More on Microsoft Word and non-interoperable standards compliance
2009-03-17
Glyn Moody was pleased with my response to his rant on Microsoft Collaboration.
Others were less so. And Jim Downing would like me to expand on what I think might be good ways to do interoperable plugins. I'll start by dealing with the comments, which leads to looking at how plugins like Chem4Word might work. I don't have time right now to do a lot of background research for this post so I will pose a few questions and I'd appreciate more feedback.
First up, Ian Easson has some advice for me.
The essence of your objection to custom XML embedded in OOXML files is this:
“This custom XML is an insidious trick in my opinion as it makes documents non-interoperable. As soon as you use custom XML via Word 2007 you are guaranteeing that information will be lost when you share documents with OpenOffice.org users and potentially users of earlier versions of Word.”
You should learn more about something before you make a big fuss about it.
Thanks Ian, I'll try to fit that into my busy schedule.
He then says:
First, it is entirely a question of the *consumer* of this information as to whether the custom XML gets lost. In the case of older versions of Word using Microsoft’s free add-on to read and write OOXML, THE INFORMATION IS NOT LOST. The “write” part of the add-in preserves any such information.

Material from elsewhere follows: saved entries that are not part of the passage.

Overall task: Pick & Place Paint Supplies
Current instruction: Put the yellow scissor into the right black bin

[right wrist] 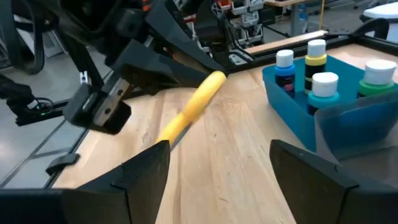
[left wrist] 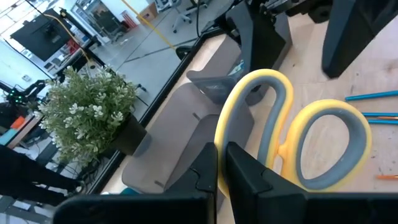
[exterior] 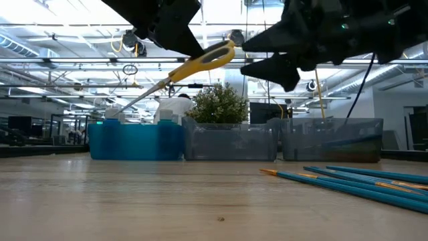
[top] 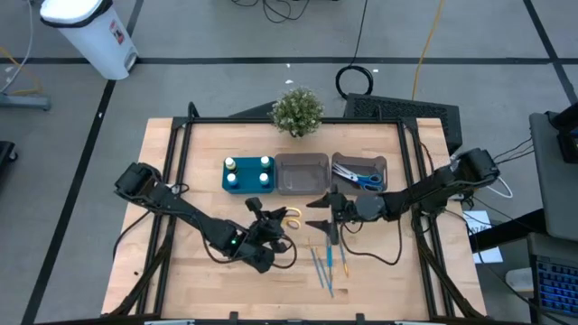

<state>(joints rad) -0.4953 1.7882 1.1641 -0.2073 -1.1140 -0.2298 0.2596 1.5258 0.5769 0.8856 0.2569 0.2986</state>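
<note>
Yellow-handled scissors [top: 291, 217] are lifted off the desk near its middle, tilted, their grey-lined loops uppermost and closed blades slanting down toward the teal tray. Four tiny white-capped bottles [top: 247, 172] stand upright in that tray near the desk's far edge, left of centre; blue, yellow, teal and green bodies show. Blue-handled scissors [top: 361, 178] lie in the rightmost grey bin by the far edge. Several thin blue brush sticks [top: 327, 264] lie flat together on the desk toward its near edge, right of centre.
</note>
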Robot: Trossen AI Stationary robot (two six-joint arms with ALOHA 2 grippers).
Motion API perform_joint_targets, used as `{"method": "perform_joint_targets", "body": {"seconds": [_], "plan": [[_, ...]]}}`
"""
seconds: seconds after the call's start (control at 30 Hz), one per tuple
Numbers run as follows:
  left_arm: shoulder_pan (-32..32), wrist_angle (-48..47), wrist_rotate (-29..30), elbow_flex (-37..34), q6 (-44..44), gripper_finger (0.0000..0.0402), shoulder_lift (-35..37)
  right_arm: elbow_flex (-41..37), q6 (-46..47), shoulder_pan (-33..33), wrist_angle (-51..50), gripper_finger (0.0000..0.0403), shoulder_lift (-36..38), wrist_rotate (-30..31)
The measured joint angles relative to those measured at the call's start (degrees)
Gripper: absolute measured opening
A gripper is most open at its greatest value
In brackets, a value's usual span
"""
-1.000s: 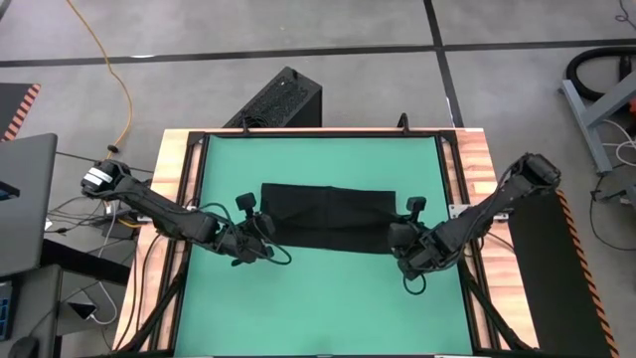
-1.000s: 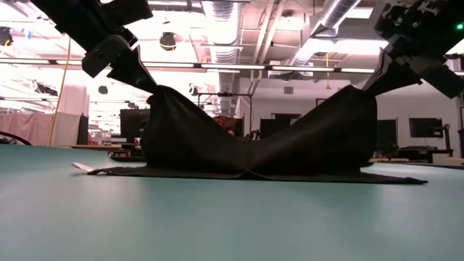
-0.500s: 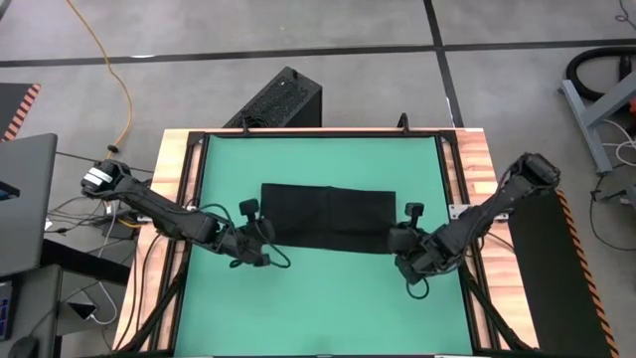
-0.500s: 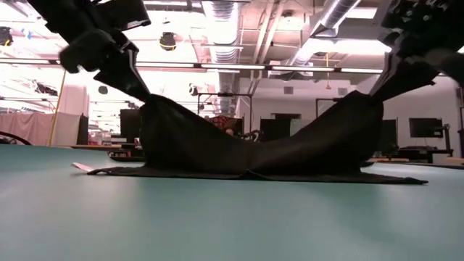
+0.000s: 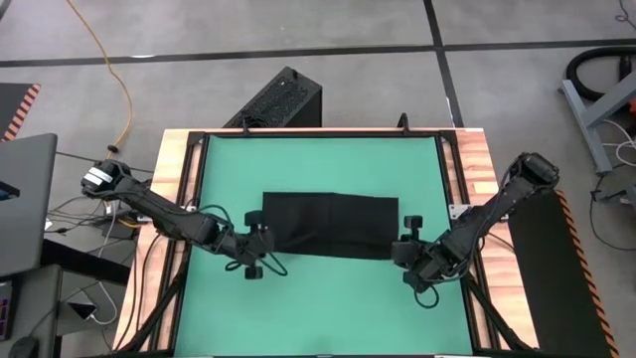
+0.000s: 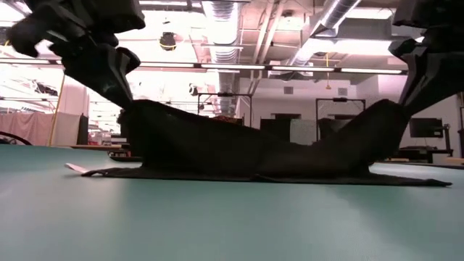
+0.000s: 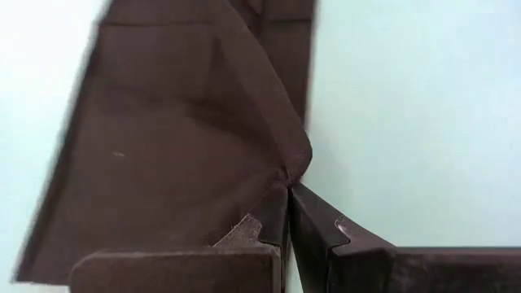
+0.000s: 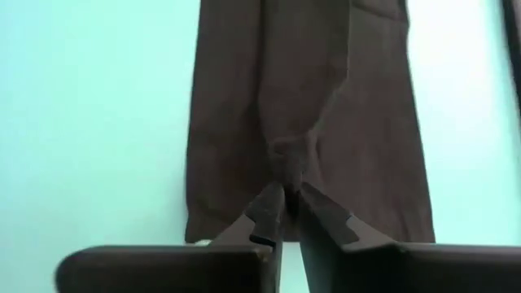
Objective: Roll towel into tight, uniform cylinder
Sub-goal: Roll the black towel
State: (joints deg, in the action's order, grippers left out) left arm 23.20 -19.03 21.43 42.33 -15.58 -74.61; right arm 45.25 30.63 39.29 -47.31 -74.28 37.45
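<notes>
While the left gripper (image 5: 260, 245) and right gripper (image 5: 401, 249) each pinch a near corner of the black towel (image 5: 329, 225) mid-mat, both corners should lower evenly so the fold lands square.

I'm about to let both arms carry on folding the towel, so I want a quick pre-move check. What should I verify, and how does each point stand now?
1. Left gripper pinching its towel corner: ok, fingers shut on the cloth.
2. Right gripper grip: cannot tell; the cloth sits at its fingertips, but a narrow gap shows between them.
3. Both corners lifted off the mat: ok, the low view shows both ends raised and the middle sagging.
4. Far edge lying flat on the mat: ok.
5. Towel square to the mat: ok, its edges run about parallel to the mat's in the high view.
6. Both ends raised evenly: ok, roughly level in the low view.
</notes>
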Motion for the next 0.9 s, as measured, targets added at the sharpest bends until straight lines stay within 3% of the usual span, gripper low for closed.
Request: {"method": "perform_joint_targets", "body": {"seconds": [0.23, 0.37, 0.5, 0.67, 0.8, 0.9], "plan": [[-0.02, -0.01, -6.98, 0.00, 2.12, 0.0002, -0.73, 0.00, 0.16, 0.02, 0.45, 0.0120, 0.00, -1.91], [-0.02, -0.08, -7.90, 0.02, 2.34, 0.0015, -2.19, 0.00, 1.84, 0.02, 0.37, 0.0163, 0.00, -2.88], [-0.02, -1.33, -4.82, 0.04, 3.31, 0.0033, -3.96, -0.02, 2.12, 0.02, 1.79, 0.0188, -0.02, -2.85], [-0.50, -1.32, 0.35, 0.04, 4.01, 0.0055, -6.26, -0.02, 1.00, -0.47, 4.62, 0.0189, -0.02, -2.48], [-1.61, -2.25, 1.23, 0.04, 2.37, 0.0075, -5.61, -1.32, 0.96, -1.50, 6.66, 0.0187, -0.02, -1.67], [-1.98, -2.65, 5.36, 0.36, 1.00, 0.0084, -3.19, -2.59, 0.74, -2.58, 8.65, 0.0188, -0.02, -1.02]]}}
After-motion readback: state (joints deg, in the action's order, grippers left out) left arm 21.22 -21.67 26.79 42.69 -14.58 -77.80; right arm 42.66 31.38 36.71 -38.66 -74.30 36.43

Right. The information is written out into OOXML then when you open it in an earlier version of Word you can't see it. I tried this with the NLM plugin and as far as I recall there was no structure apparent if you open the file in an earlier version of Word. The result is that if you try to edit the document you break the structure at which point THE INFORMATION IS LOST.
And then there's OpenOffice.org:
As for Open Office not preserving it (if it does so, I don’t know), the fault is with OpenOfiice, not with Word or with the OOXML ability to embed custom XML. Talk to them about it.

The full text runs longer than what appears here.